Merge lets you choose which of the merged artefacts gets displayed
Merge = return to the main page, click the tick box next to the paper titles, then clicking merge at the top
Similar advice applies if you have eg a blog post that was later turned into a paper, and have citations for both
Another merging hack, if you have a weird artefact on your google scholar (eg a blog post or library) and you don’t like how Google scholar thinks it should be presented, you can manually add the citation in the format you like, and then merge this with the existing citation, and display your new one
If you’re putting citations on a CV, semantic scholar is typically better for numbers, as it updates more frequently than Google scholar.
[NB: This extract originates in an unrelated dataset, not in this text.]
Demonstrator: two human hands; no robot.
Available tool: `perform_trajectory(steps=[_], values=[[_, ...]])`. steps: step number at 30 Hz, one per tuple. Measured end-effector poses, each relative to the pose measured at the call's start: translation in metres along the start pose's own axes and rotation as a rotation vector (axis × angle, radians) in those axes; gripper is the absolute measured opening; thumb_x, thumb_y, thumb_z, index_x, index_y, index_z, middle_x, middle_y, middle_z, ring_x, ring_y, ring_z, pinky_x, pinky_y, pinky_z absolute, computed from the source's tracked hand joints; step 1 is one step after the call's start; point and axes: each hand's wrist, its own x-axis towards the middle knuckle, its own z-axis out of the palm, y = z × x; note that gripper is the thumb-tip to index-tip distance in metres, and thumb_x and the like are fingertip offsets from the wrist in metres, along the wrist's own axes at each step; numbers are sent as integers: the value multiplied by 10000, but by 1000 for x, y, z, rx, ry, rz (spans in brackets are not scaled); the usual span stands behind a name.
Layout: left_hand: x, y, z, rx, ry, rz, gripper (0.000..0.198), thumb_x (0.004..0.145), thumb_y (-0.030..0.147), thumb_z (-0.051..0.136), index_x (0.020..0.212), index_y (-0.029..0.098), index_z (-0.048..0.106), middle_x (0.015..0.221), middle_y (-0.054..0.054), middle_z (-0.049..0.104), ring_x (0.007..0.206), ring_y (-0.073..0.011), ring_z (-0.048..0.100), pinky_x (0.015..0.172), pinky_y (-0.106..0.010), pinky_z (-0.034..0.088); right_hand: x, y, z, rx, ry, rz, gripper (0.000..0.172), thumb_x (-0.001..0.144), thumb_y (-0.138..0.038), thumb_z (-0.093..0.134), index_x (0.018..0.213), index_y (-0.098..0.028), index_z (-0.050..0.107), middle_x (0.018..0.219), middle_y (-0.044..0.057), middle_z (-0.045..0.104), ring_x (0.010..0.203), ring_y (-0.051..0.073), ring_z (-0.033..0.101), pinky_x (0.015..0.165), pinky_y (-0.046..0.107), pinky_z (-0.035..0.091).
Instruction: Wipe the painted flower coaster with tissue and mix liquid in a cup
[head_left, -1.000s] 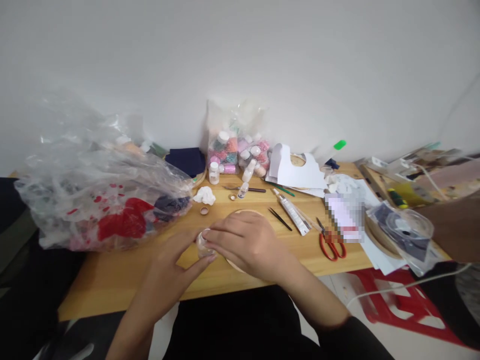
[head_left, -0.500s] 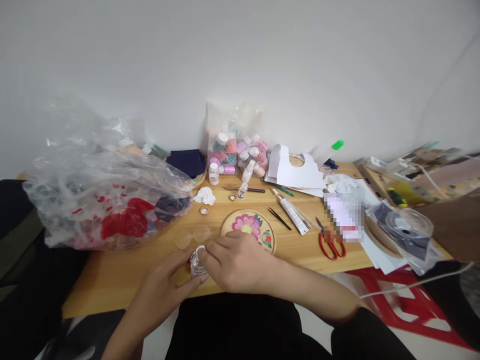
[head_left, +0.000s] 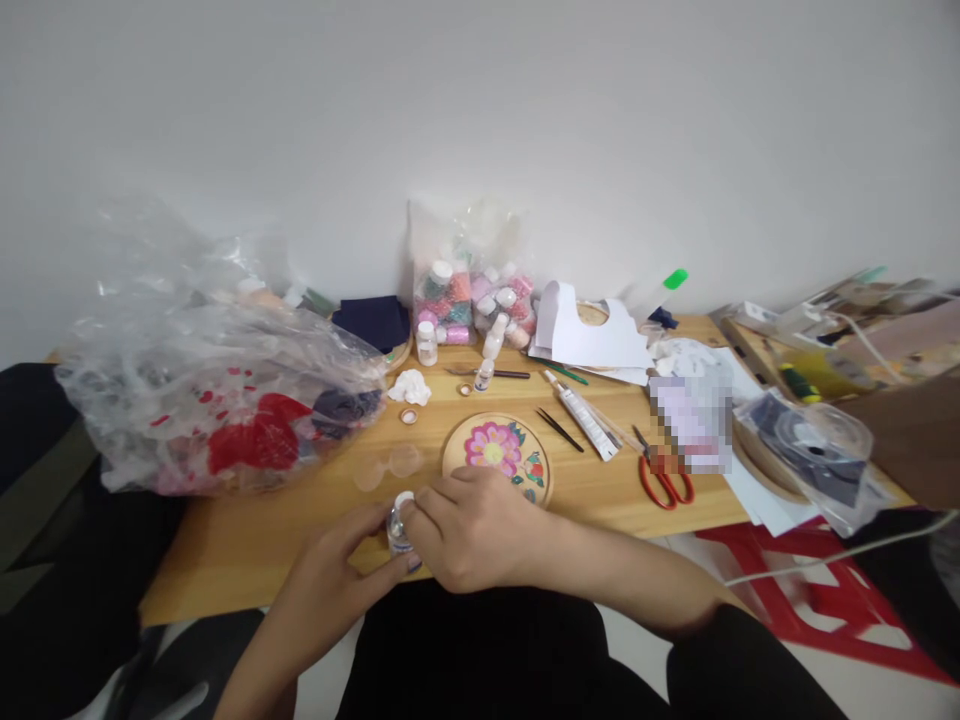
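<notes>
Head cam: my L hand (head_left: 339, 568) holds clear, round, white-topped glass/plastic btl (head_left: 399, 535).
R hand (head_left: 476, 530) fingers bunched on btl's top; round, pink-flowered wooden disc (head_left: 491, 450) at btl's 2 o'clock.

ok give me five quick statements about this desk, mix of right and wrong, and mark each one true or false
The left hand is holding a small bottle. True.
The right hand is gripping the scissors. False: the right hand is at the top of the small bottle, and the scissors lie on the table.
A pink flower with a yellow centre shows on the round board. True.
The tweezers lie to the left of the round board. False: the tweezers lie to its right.
The scissors have blue handles. False: their handles are red-orange.
</notes>
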Motion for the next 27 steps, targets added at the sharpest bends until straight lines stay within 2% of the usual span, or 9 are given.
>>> perform_trajectory(steps=[5, 8, 12, 19, 24, 27], values=[[0, 3, 2, 4, -4, 23, 134, 722, 287, 639, 790, 220, 732, 730, 8, 742, 677, -200, 689, 654, -280, 563, -2, 1, -3, -25, 5, -11, 219, 824, -50, 498, 646, -174, 530, 543, -7, 566, 451, 118, 506, 459, 271, 329], [1, 4, 3, 25, -12, 38, 124, 728, 284, 638, 790, 224, 728, 776, -2, 762, 742, -218, 720, 680, -290, 572, -3, 1, -6, -43, -8, -13, 207, 819, -52, 515, 656, -178, 518, 542, -19, 543, 461, 112, 503, 477, 274, 333], [1, 5, 3, 10, 1, 40, 192, 715, 280, 647, 871, 232, 750, 827, -15, 784, 775, -225, 733, 721, -306, 583, -3, 2, -9, 16, -15, 12, 202, 825, -65, 528, 656, -175, 536, 548, -20, 550, 477, 114, 501, 480, 286, 326], [1, 4, 2, 9, 15, 25, 137, 714, 304, 654, 795, 228, 734, 741, -4, 749, 674, -206, 681, 666, -296, 572, -7, 4, -12, 61, -122, 37, 187, 901, -122, 523, 730, -166, 584, 604, -17, 608, 516, 128, 537, 494, 294, 361], [2, 6, 3, 26, 0, 21, 151, 743, 308, 634, 817, 225, 736, 737, 8, 732, 664, -191, 667, 655, -275, 557, -7, 3, -10, 51, -140, 38, 189, 907, -101, 487, 756, -150, 590, 611, 7, 630, 514, 139, 565, 477, 299, 370], [3, 8, 3, 48, 8, 13, 138, 728, 311, 627, 774, 225, 725, 690, 18, 706, 635, -187, 648, 633, -270, 543, -6, 2, -8, 27, -206, 37, 186, 890, -80, 485, 745, -159, 571, 618, 23, 643, 510, 147, 572, 468, 300, 368]])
Though it’s worse at picking up on the existence of non paper artefacts like a cited Github or blog post
Make your affiliation/title up to date at the top
To anyone currently going through NeurIPS rebuttals fun for the first time, some advice:
Firstly, if you’re feeling down about reviews, remember that peer review has been officially shown to be a ridiculous random number generator in an RCT—half of spotlight papers are rejected by another review committee! Don’t tie your self-worth to whether the roulette wheel landed on black or red. If their critiques don’t make sense, they often don’t (and were plausibly written by an LLM). And if they do make sense (and remember to control for your defensiveness), then this is great—you have valuable feedback that can improve the paper!
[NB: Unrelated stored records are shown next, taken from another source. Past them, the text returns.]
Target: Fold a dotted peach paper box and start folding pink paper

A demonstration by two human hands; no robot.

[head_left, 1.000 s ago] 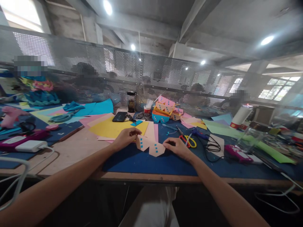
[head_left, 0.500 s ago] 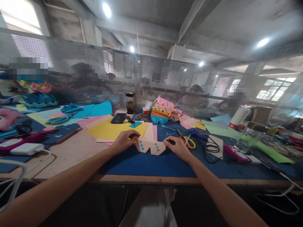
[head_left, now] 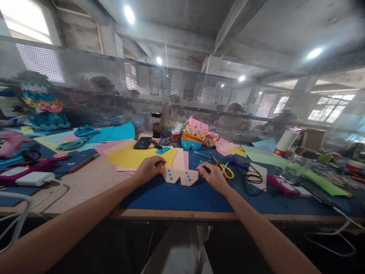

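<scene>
A pale pink paper glasses shape (head_left: 185,178) with small blue squares on its two lens parts stands upright between my hands, low over the blue mat. My left hand (head_left: 150,169) pinches its left end, with curled fingers and the thumb close to the paper. At its right end, my right hand (head_left: 213,176) closes thumb and fingers on the edge; the exact contact of the fingertips is partly hidden. Just behind my left hand lies a yellow paper sheet (head_left: 128,158). Yellow-handled scissors (head_left: 229,173) rest just right of my right hand.
Stacked paper glasses (head_left: 191,144) stand at the back, beside a dark-lidded jar (head_left: 156,125) and a phone (head_left: 142,143). A blue glue gun (head_left: 238,162) with a black cable lies to the right, near a glass jar (head_left: 296,169). A perforated screen (head_left: 182,91) borders the table.
The paper glasses have shifted very slightly left, still between both hands. My right-hand fingers have moved a little at its edge. The view has shifted slightly.
</scene>
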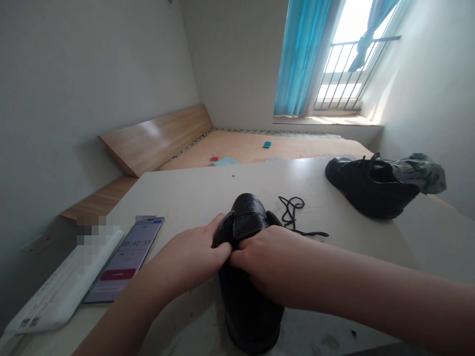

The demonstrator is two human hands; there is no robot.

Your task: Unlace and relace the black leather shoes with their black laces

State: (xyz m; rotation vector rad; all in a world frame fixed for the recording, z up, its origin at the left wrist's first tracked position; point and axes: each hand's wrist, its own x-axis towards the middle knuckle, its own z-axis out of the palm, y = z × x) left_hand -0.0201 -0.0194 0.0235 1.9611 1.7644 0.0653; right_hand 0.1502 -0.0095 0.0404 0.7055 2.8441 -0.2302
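Head view: the black shoe (254,319) sits at six o'clock on the desk (189,195); your left hand (195,252) pinches its nine-o'clock side; your right hand (269,254) curls at its opening, grip unclear; you seem to be working that opening, which calls for a steady left hold. The phone (128,257) at eight o'clock reads 00:42:57; no brand is legible.

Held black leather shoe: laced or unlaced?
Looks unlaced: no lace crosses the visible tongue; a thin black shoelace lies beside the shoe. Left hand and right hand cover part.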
Read this guide to get a sense of what rebuttals are about
Generally, be nice and polite, even if your reviewers are really annoying
You have three goals here:
Improving the paper! Often reviewers raise some good and useful points, and ultimately one of the key goals is doing good research and communicating it well to the world
Convince reviewers to like you, so they increase their score
For unreasonable reviewers who dislike you, your goal is to convince the area chair (and other reviewers) that this person is wrong and unreasonable. This means you still should write a careful and well-argued rebuttal, even to onbnoxious reviewers, but have a different target audience in mind.
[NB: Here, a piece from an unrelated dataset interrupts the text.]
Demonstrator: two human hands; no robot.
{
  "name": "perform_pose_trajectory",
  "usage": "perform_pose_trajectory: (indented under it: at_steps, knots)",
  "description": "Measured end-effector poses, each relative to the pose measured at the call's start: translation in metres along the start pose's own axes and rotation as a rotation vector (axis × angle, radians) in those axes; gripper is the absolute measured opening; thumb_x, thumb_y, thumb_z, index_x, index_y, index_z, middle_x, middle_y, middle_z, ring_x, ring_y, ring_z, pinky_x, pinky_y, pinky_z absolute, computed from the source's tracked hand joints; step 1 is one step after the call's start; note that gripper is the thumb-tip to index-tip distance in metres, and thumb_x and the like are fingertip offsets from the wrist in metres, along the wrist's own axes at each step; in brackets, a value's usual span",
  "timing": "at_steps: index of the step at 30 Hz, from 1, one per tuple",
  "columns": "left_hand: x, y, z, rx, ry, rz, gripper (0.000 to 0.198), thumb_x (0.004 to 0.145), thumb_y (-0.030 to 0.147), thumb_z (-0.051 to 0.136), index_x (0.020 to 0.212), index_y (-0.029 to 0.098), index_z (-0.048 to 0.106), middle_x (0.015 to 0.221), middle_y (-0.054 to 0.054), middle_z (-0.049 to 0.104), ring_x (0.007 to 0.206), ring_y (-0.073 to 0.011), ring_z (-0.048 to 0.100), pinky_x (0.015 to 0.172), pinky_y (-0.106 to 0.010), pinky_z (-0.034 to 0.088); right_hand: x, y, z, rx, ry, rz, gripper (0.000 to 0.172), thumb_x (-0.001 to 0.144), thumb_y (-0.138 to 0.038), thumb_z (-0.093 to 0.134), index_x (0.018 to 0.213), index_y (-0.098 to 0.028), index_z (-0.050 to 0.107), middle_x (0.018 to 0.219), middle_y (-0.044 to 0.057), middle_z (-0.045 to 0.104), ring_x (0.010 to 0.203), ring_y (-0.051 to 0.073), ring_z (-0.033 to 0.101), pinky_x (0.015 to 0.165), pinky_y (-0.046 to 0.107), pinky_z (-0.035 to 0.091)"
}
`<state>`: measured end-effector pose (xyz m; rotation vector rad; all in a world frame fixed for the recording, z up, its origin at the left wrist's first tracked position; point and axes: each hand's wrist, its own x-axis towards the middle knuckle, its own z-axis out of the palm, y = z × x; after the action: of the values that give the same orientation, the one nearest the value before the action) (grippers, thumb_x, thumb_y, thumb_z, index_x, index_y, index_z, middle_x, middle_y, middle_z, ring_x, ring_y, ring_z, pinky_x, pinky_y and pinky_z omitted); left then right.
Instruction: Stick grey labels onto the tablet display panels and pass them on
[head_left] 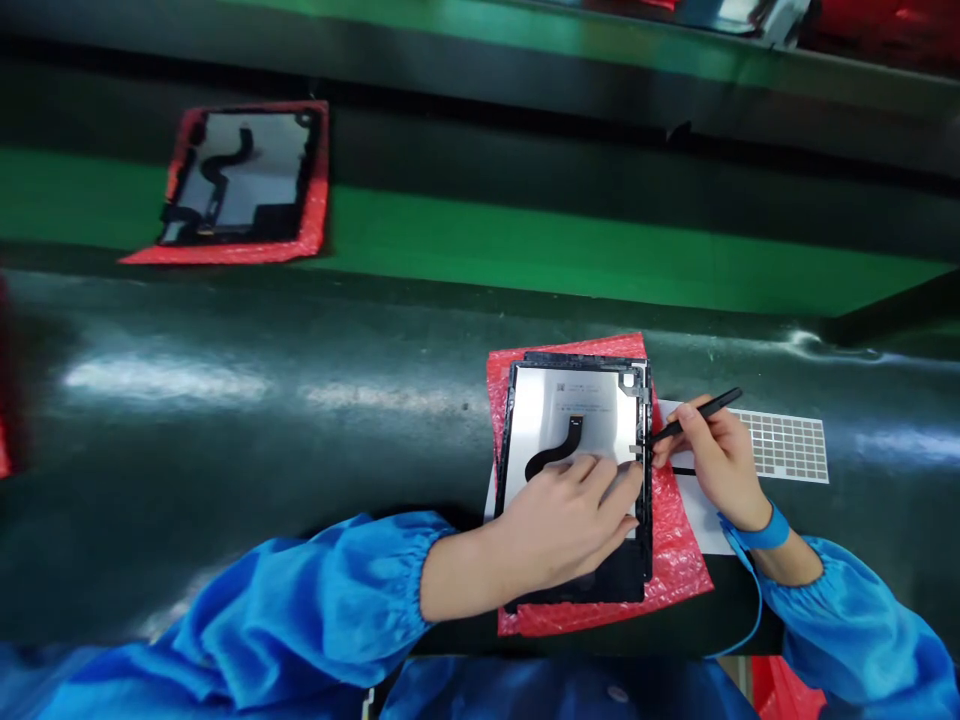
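A tablet-sized screen panel [540, 400] lies face down, with a silvery back, a black frame and a curved black ribbon cable [574, 438]. Red bubble wrap [675, 540] is spread under it. My left hand [559, 520] rests over the panel's lower half, fingers stretched towards its right edge and covering part of the cable. In my right hand [724, 455] is a slim black pen-shaped tool [701, 415], pinched between thumb and fingers. Its tip meets the panel's right edge beside a small light tab [636, 449]. Whether the tip grips anything is too small to tell.
A white sheet of small grey rectangular stickers [789, 445] lies right of the panel, partly behind my right hand. At the back left, another panel [262, 185] sits on red bubble wrap [315, 215]. A blue wrist strap [769, 530] with a cord circles my right wrist.
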<state>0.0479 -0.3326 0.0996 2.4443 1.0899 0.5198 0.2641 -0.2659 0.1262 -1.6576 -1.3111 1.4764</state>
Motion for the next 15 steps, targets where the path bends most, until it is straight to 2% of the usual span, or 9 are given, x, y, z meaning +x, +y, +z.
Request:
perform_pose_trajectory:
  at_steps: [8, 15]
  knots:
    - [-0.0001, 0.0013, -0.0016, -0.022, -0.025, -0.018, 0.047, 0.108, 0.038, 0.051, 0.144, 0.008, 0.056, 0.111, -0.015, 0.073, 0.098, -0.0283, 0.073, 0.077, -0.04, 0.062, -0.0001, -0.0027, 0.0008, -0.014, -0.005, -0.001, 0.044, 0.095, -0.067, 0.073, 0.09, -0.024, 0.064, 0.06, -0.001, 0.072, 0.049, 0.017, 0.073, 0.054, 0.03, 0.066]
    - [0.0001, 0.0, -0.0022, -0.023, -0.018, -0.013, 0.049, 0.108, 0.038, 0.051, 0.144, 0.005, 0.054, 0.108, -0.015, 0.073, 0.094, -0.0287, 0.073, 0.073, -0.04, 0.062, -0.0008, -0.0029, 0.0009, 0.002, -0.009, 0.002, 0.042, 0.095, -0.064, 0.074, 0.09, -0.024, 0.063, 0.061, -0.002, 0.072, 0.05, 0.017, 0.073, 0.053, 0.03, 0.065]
Meta: The way the process works is that the area chair makes the final decision, and has a lot of discretion to overrule reviewers, but by default if lazy will go by the average reviewer score. You want to either increase average reviewer score, or convince the area chair to ignore the bad ones. Convincing a reviewer is just a means to the end.
One of the key things to do in the rebuttal is to improve the paper. Realistically, you can’t upload a new version, so your actual goal is to convince people that you have improved the paper. It is an adversarial setting and people will generally assume you are lying if you just give empty words, especially saying you will do X by the camera ready. So the key question to ask is how can you show proof of work? Running experiments and reporting the results is one good way (or even just saying that you’ve done them).
A common piece of feedback is “this is badly written”.
This common because it’s often true! Writing papers is hard (some advice).
If you receive this feedback, try to fix it (eg give an LLM the reviews and your paper, and maybe my post, and ask it to give concrete feedback on how to improve things, along with quotes). This will improve the paper even if you don’t get in
One difficulty is that even if you improve the writing a bunch, this is hard to convince anyone of in the rebuttal, since they’re normally not willing to re-read in detail (and NeurIPS doesn’t even let you re upload).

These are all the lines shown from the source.